=== Section Start ===

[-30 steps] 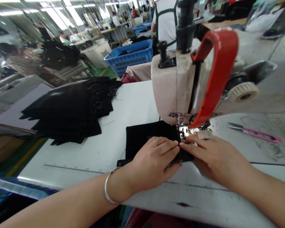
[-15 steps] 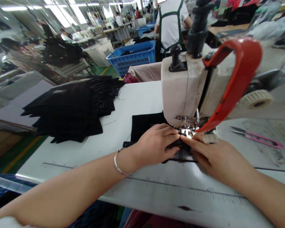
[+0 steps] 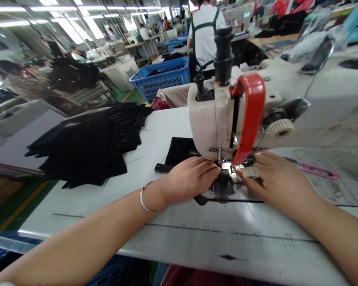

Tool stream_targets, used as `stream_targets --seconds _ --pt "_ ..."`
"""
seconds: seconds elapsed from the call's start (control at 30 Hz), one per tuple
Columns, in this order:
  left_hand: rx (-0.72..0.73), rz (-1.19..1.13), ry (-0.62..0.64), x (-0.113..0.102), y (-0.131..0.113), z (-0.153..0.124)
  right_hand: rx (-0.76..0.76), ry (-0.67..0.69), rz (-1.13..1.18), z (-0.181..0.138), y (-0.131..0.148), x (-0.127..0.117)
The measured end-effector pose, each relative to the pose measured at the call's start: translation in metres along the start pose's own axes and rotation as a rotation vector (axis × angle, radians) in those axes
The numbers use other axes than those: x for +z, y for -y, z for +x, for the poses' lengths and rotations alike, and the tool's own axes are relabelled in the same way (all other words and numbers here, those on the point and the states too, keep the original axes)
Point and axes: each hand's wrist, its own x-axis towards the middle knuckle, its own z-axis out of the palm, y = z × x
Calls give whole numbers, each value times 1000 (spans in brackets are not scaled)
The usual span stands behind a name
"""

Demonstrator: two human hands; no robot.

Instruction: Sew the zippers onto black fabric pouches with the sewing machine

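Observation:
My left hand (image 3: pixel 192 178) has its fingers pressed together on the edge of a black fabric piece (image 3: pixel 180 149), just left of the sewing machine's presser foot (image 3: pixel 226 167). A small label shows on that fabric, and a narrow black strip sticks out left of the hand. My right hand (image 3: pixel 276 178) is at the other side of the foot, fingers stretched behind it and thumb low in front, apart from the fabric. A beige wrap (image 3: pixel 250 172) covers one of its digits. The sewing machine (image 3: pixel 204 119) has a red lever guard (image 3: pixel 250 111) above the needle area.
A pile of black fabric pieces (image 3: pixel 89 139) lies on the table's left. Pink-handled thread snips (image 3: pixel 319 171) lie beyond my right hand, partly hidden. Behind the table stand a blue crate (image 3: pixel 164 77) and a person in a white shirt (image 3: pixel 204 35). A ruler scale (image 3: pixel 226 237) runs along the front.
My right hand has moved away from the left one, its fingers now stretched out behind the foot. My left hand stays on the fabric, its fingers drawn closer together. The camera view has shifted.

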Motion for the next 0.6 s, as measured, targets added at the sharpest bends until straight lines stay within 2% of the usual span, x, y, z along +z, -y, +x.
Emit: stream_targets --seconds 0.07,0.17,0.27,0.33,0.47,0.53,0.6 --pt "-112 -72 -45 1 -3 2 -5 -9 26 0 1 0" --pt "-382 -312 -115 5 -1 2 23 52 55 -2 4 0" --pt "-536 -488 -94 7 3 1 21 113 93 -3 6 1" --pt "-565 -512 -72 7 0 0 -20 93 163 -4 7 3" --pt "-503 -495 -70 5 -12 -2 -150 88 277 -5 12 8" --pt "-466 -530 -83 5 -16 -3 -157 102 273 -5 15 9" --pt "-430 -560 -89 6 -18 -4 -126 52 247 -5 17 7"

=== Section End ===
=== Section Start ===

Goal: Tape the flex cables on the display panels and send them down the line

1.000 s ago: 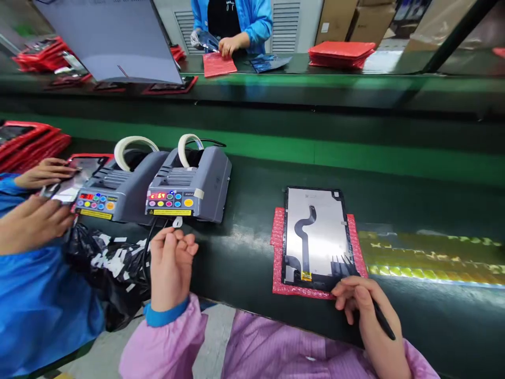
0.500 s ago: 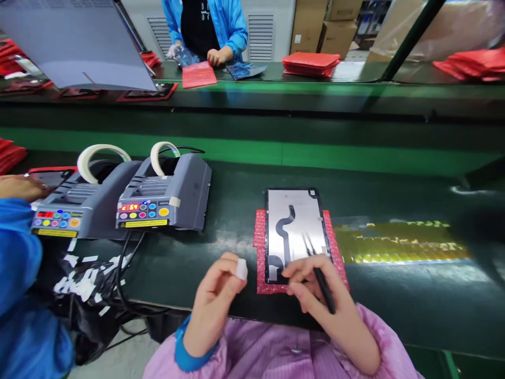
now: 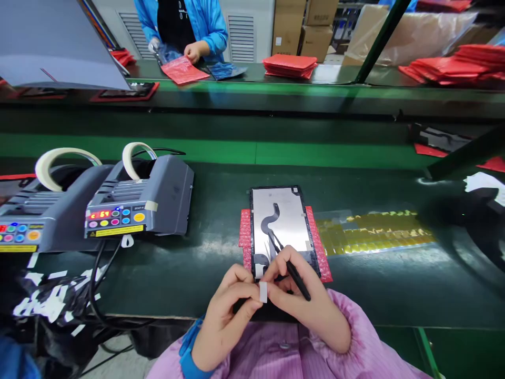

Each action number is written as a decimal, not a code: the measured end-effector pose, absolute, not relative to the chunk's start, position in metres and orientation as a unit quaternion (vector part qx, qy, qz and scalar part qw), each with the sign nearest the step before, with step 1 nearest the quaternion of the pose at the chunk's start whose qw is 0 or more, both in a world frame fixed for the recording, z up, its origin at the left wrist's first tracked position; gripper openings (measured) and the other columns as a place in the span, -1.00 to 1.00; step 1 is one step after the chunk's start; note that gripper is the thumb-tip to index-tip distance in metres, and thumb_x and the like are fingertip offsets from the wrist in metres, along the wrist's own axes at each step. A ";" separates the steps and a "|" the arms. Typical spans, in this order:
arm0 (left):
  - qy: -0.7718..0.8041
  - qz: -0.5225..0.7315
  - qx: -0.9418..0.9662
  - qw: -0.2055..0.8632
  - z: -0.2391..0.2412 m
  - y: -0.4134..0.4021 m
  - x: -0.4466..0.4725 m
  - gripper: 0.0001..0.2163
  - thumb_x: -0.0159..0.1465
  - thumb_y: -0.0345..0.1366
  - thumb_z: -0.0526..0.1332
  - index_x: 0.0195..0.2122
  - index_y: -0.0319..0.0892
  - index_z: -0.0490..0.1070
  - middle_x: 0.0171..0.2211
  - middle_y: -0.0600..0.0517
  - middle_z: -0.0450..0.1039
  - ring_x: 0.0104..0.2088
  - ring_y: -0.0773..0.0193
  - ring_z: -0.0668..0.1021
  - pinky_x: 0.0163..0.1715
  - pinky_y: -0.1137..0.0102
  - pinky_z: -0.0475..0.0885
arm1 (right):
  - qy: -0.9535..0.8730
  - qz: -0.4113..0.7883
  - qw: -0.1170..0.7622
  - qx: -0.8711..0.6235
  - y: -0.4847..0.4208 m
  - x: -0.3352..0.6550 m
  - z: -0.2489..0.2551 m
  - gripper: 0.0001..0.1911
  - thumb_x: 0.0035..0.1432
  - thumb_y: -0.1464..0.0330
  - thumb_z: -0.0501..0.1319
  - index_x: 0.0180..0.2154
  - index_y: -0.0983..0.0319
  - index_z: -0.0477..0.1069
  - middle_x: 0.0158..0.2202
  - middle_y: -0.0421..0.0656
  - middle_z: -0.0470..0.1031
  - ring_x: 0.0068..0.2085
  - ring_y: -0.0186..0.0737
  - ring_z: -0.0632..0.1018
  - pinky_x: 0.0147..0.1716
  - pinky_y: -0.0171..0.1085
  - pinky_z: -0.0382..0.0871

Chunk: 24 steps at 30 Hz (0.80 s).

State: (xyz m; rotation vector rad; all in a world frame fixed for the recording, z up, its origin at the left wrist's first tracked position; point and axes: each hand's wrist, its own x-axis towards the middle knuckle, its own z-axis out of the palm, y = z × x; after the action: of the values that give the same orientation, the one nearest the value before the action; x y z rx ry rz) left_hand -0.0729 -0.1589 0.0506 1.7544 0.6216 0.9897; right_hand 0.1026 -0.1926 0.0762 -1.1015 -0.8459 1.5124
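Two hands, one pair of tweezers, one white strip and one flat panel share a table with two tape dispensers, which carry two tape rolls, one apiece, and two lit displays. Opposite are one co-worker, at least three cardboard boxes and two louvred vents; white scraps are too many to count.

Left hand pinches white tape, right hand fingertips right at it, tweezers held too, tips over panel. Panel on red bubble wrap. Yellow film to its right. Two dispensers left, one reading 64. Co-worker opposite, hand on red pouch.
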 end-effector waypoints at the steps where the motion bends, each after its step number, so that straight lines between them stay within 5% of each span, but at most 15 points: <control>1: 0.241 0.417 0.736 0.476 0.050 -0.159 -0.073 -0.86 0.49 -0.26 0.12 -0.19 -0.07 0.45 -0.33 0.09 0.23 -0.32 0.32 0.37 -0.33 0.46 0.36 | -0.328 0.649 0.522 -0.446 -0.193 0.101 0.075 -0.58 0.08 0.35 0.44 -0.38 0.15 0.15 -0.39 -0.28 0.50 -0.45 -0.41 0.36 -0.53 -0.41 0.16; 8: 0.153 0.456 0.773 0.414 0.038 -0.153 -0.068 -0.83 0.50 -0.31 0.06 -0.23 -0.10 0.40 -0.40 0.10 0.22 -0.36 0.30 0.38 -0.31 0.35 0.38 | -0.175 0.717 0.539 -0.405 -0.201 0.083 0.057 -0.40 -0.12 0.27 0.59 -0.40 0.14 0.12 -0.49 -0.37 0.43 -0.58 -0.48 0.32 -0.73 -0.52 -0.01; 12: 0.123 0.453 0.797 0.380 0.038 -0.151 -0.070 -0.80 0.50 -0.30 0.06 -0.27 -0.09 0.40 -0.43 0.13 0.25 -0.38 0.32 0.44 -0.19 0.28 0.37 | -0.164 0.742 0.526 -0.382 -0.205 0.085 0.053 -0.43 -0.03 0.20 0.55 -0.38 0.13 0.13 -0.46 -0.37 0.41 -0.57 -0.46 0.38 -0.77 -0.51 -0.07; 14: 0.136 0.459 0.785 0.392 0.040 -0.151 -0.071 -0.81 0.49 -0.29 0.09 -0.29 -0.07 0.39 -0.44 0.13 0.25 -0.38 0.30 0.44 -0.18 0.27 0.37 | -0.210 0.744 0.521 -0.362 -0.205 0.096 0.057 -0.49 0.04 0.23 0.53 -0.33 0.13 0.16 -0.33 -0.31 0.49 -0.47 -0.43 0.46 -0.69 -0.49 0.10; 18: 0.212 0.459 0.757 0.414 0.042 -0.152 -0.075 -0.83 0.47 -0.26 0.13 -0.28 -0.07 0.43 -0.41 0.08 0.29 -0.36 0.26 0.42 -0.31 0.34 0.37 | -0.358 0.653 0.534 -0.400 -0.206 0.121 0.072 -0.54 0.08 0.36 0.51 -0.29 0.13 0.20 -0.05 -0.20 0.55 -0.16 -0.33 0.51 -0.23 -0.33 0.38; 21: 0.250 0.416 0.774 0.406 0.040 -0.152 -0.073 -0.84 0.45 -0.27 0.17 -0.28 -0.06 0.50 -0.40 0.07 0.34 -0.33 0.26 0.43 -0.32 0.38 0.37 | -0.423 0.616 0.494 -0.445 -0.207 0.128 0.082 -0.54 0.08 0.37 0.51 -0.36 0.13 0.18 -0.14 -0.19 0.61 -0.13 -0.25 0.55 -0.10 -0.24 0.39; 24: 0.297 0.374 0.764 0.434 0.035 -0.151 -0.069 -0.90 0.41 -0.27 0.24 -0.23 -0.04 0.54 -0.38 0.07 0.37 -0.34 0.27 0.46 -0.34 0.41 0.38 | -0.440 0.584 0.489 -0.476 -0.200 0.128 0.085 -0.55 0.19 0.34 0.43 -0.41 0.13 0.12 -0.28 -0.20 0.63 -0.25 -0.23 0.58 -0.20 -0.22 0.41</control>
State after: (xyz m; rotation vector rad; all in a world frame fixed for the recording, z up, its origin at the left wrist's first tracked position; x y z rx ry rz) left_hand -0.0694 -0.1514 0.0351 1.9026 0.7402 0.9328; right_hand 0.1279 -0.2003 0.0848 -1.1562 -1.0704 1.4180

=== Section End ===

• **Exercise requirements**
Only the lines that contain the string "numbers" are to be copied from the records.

• **Expected output**
The numbers use other axes than those: x for +z, y for -y, z for +x, for the poses' lengths and rotations alike, and the tool's own axes are relabelled in the same way (all other words and numbers here, those on the point and the states too, keep the original axes)
Calls give whole numbers, each value times 1000 (spans in brackets are not scaled)

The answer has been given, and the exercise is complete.